Their thoughts and expressions were sometimes grossly absurd, and such as no figures or license can reconcile to the understanding:

A Lover neither dead nor alive.

"Then down I laid my head,

Down on cold earth; and for awhile was dead,.
And my freed soul to a strange somewhere fled.

Ah, sottish soul, said I,

When back to its cage again I saw it fly;

Fool, to resume her broken chain,

And row her galley here again!

Fool, to that body to return

Where it condemn'd and destin'd is to burn?

Once dead, how can it be

Death should a thing so pleasant seem to thee,

That thou shouldst come to live it o'er again in me?"
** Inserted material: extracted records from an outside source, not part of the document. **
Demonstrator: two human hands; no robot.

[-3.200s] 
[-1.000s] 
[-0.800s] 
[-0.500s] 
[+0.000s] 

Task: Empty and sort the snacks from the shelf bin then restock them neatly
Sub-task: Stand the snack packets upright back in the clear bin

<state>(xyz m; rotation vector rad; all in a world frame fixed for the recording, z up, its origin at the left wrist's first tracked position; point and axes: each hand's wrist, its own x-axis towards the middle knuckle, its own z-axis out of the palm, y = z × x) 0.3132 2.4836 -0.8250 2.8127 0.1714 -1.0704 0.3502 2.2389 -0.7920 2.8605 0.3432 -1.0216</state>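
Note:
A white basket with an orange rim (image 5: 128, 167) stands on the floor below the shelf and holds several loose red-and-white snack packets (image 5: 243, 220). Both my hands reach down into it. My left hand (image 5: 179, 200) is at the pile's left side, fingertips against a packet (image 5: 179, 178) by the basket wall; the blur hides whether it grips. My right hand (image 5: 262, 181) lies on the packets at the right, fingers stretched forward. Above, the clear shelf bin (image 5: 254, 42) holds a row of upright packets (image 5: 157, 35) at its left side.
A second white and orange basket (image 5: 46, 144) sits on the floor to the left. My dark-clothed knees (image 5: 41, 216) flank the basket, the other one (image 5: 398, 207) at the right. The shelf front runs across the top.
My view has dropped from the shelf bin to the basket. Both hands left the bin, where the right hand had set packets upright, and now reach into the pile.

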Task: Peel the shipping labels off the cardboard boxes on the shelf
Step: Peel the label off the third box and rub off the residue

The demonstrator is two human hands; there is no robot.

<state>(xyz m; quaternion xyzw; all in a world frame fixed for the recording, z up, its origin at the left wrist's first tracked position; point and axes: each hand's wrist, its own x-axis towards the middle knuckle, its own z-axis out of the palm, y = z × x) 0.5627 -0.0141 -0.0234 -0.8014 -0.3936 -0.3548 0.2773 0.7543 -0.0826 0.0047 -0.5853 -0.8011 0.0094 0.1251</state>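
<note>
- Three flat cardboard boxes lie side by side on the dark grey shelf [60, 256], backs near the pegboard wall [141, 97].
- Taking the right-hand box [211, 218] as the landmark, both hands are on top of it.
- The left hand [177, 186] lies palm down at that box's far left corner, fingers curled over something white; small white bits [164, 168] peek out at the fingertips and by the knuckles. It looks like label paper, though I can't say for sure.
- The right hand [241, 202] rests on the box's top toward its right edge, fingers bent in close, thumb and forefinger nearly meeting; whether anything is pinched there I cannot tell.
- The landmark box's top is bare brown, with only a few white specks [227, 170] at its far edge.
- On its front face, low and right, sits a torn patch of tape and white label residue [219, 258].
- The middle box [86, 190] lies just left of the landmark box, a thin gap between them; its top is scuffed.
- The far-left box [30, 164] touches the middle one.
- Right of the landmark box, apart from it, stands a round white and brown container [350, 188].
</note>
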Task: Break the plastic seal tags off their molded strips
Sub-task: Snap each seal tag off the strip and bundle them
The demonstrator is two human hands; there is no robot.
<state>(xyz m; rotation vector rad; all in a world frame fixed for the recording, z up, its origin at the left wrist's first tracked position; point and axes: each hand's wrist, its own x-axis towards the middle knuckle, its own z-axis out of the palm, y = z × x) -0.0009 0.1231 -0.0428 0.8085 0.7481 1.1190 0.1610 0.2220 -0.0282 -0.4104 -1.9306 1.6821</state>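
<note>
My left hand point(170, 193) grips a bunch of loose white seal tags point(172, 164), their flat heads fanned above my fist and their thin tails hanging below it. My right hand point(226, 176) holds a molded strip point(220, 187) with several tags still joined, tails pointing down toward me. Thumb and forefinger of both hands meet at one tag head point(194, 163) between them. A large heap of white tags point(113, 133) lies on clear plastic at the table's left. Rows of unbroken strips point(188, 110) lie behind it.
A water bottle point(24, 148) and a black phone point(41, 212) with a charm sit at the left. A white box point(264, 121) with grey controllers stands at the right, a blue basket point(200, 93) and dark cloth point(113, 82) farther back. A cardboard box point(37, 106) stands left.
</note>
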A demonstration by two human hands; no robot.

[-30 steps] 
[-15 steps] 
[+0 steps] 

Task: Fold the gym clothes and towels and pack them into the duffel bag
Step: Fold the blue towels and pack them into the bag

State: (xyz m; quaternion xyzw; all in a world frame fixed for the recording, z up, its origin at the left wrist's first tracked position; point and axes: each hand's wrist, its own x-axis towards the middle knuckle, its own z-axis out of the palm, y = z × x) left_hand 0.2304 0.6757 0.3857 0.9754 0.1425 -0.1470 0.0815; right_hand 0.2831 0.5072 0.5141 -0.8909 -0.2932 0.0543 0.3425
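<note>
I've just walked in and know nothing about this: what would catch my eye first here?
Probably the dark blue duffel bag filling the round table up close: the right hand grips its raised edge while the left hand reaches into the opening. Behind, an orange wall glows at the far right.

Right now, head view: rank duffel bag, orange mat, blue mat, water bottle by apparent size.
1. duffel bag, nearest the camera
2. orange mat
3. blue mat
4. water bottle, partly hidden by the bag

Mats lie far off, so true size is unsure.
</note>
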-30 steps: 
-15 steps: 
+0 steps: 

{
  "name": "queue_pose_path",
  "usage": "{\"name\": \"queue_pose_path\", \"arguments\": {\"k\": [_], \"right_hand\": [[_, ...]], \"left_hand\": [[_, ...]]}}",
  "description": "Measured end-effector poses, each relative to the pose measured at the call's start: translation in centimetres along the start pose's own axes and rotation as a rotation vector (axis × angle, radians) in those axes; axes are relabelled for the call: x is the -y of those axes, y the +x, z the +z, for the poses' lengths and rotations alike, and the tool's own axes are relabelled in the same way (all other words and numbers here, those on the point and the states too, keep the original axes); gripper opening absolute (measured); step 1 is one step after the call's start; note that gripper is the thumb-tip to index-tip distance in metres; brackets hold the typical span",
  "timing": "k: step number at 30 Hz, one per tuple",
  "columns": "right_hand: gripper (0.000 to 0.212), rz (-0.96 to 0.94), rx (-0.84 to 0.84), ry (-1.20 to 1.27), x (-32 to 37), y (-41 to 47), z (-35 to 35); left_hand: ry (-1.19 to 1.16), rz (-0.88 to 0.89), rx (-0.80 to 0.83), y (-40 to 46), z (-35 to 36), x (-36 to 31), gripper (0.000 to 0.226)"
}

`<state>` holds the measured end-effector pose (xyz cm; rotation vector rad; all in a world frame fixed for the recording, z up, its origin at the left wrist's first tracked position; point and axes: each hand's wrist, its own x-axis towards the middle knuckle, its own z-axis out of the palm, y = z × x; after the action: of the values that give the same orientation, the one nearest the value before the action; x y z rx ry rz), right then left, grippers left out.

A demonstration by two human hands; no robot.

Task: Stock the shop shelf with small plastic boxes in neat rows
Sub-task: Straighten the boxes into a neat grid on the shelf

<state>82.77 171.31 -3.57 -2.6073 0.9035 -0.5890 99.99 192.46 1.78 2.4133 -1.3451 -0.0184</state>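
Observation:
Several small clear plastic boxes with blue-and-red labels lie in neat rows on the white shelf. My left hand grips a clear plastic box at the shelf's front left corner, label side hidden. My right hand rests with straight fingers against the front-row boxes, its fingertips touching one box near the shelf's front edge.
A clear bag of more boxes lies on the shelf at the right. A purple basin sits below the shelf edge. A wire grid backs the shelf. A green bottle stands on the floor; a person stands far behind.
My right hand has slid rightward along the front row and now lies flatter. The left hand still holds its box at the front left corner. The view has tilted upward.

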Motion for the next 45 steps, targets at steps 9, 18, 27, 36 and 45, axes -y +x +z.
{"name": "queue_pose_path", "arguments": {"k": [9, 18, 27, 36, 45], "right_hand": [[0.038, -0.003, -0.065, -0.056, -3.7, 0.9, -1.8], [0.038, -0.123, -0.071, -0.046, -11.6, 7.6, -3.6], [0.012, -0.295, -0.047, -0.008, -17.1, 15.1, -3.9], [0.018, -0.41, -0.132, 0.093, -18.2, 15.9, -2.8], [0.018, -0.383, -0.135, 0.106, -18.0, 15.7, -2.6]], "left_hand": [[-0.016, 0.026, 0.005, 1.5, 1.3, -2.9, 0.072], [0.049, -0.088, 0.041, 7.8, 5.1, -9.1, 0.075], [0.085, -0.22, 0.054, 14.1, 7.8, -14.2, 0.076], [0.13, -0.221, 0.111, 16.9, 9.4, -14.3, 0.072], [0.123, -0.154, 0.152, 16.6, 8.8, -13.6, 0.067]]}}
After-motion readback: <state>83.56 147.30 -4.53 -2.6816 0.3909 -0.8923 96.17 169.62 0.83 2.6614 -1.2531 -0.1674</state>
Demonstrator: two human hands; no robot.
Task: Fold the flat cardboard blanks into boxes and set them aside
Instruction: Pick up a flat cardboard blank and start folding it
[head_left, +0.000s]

A Lover's Heart a Hand-grenado.

"Wo to her stubborn heart, if once mine come
Into the selfsame room;

"Twill tear and blow up all within,

Like a grenado shot into a magazin.

Then shall love keep the ashes and torn parts

Of both our broken hearts;

Shall out of both one new one make:

From her's th' alloy, from mine the metal take."

COWLEY.

The poetical Propagation of Light.

"The prince's favour is diffus'd o'er all

From which all fortunes, names, and natures fall:
Then from those wombs of stars, the bride's bright eyes,
At every glance a constellation flies,

And sows the court with stars, and doth prevent,
In light and power, the all-eyed firmament:
First her eye kindles other ladies' eyes,

Then from their beams their jewels' lustres rise;
And from their jewels torches do take fire;

And all is warmth, and light, and good desire."

DONNE.

They were in very little care to clothe their notions with elegance of dress, and therefore miss the notice and the praise which are often gained by those who think less, but are more diligent to adorn their thoughts.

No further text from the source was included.